• WHAT THE TASK REQUIRES:
Pick out all lines in the listing holding the string "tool" and copy them.

******************************

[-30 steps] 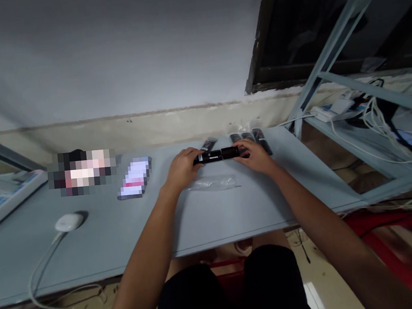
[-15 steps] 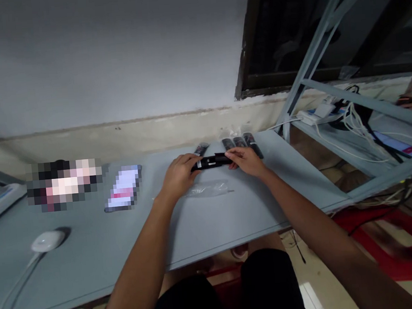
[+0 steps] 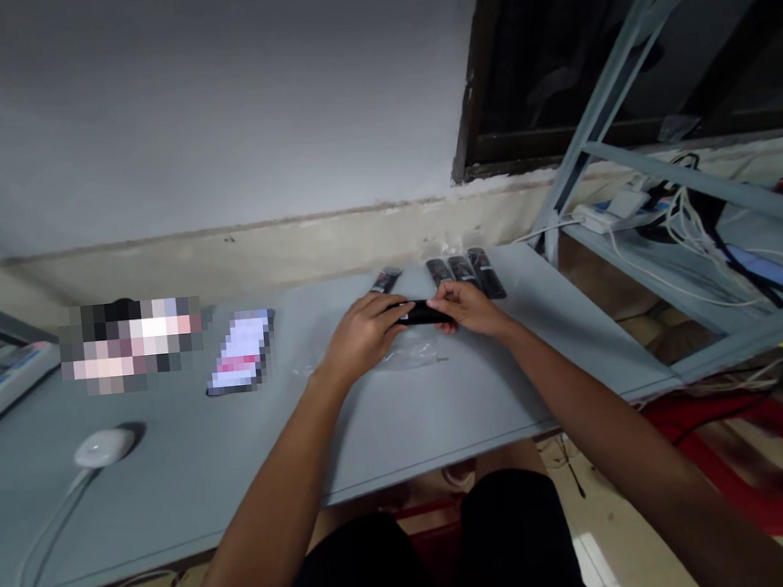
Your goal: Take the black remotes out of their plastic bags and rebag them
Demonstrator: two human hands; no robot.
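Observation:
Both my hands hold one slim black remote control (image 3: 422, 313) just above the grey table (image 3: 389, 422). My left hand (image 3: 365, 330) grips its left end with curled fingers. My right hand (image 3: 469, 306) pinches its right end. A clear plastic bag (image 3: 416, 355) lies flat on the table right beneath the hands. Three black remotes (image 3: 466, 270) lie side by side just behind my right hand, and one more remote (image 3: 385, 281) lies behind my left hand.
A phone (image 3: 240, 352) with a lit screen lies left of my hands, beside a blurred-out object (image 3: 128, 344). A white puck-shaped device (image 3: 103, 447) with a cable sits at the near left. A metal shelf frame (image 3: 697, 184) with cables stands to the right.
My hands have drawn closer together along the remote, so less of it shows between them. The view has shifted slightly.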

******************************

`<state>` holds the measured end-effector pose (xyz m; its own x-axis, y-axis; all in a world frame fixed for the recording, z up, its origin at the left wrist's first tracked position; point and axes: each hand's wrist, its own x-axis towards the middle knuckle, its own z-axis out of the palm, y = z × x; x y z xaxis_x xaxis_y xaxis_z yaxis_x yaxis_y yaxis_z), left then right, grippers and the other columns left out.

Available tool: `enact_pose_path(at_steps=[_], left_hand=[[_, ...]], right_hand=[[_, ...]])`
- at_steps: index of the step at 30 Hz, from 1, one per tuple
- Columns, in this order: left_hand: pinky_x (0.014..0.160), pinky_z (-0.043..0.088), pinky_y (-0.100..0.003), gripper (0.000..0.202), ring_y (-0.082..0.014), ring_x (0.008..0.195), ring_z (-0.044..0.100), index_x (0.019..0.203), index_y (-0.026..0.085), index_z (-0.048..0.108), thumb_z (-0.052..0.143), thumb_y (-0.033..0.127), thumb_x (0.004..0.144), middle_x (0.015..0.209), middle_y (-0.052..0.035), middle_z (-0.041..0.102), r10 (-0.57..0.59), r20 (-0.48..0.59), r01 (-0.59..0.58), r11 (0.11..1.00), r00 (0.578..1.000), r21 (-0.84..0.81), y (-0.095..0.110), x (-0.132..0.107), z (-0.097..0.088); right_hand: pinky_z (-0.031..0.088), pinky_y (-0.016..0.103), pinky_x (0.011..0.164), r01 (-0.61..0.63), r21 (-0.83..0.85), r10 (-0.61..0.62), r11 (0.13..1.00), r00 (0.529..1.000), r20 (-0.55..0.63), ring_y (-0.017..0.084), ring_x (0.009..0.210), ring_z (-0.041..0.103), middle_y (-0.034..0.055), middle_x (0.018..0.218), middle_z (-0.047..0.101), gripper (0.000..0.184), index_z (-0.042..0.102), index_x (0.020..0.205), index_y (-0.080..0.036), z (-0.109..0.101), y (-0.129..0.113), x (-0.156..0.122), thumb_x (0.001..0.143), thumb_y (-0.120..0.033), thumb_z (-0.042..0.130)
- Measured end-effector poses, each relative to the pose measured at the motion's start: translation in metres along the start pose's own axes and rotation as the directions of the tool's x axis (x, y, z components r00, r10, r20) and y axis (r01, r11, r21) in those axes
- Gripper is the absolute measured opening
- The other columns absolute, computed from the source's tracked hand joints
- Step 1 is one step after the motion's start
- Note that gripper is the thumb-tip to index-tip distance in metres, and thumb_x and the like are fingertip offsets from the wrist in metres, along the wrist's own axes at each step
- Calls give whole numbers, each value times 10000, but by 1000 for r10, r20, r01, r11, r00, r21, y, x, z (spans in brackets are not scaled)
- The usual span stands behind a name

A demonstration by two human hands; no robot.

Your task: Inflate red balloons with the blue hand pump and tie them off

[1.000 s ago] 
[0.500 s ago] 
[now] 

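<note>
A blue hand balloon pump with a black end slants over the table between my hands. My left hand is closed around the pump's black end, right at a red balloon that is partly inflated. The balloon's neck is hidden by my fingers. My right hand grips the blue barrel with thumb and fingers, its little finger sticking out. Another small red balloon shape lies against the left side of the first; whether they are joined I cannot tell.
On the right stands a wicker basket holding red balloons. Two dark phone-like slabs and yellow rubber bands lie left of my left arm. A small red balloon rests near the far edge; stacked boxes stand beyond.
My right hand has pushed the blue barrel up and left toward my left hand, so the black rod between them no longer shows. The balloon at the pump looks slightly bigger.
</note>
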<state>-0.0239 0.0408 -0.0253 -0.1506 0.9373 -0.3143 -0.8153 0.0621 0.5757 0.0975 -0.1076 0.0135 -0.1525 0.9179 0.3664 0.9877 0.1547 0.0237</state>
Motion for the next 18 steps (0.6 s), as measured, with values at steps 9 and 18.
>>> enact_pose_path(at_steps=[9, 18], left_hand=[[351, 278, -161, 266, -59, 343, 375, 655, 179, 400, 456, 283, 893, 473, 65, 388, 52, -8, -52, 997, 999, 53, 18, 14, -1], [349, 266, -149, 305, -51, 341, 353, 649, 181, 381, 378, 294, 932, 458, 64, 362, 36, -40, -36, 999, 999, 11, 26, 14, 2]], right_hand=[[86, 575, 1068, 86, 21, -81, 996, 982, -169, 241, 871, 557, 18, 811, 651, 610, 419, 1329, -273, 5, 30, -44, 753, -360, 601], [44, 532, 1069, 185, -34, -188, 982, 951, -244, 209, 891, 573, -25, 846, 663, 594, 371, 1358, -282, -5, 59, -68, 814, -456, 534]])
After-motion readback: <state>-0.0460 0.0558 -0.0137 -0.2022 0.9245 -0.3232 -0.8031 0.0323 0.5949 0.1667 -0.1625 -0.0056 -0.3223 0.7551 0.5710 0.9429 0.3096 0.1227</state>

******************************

• OUTPUT:
Available tool: `enact_pose_path(at_steps=[_], left_hand=[[_, ...]], right_hand=[[_, ...]])`
- Measured end-effector poses, each relative to the pose measured at the motion's start: translation in metres along the start pose's own axes and rotation as the directions of the tool's x axis (x, y, z components r00, r10, r20) and y axis (r01, r11, r21) in those axes

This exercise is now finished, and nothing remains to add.